DH 2016 Abstracts

Modelling Taxonomies of Text Reuse in the Deipnosophists of Athenaeus of Naucratis: Declarative Digital Scholarship

This paper presents work on documenting text reuse of fragmentary authors and of extant works. By fragmentary we mean authors whose texts are lost and known through quotations and references by other authors. Within ancient Greek literature 60% of authors is preserved only in fragments, showing the challenge of working with innumerable pieces of reuse scattered in our textual heritage (Berti et al., 2009). This work is necessarily prior to any specific research questions. We cannot inquire into, e.g., the historical works of Istrus the Callimachean until we can comprehensively and precisely catalogue the surviving fragments of Istrus; nor can we ask “how did intellectuals in the 3rd century CE read epic poetry?”, until we can comprehensively identify instances of Homeric text reuse and work with them in their context.

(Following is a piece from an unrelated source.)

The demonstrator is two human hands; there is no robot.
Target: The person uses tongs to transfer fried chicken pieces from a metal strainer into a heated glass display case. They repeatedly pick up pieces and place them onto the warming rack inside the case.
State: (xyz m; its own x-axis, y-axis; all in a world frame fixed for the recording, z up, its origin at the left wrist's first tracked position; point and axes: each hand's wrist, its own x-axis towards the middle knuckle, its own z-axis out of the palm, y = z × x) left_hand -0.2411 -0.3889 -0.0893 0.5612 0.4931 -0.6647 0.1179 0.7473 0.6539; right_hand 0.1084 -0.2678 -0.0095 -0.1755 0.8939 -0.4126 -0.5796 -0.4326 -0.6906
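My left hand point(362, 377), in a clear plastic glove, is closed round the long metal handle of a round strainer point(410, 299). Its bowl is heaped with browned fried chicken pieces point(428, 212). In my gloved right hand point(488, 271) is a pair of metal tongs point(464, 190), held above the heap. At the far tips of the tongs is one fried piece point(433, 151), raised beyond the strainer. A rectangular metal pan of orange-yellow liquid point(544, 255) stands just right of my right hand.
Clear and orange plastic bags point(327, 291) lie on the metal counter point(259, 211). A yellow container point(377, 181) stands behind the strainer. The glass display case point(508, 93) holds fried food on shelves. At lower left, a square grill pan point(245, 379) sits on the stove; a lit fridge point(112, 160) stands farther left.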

The term fragment is the result of print editorial practices, where chunks of text preserving traces of lost authors and works are extracted from their contexts and reprinted in separate collections. Even if such editorial workflow has produced invaluable results for reconstructing lost authors, the concept of textual fragment is problematic: It includes different kinds of text reuse and implies a certain degree of originality, which is difficult to assess and represent because the original text from which the reuse derives is hidden by the cover text, i.e., by the intention of the quoting author and the characteristics of the preserving context (Most, 1997; Schepens, 2000; Berti, 2013).

Our data model defines taxonomies of text reuse for representing references to authors and works not as separate chunks of text but as contextualized annotations, expressing their nature of reuse of textual evidence. These annotations include not only the portion of text classifiable as a reuse, but also biographical and bibliographical data preserved in the source text.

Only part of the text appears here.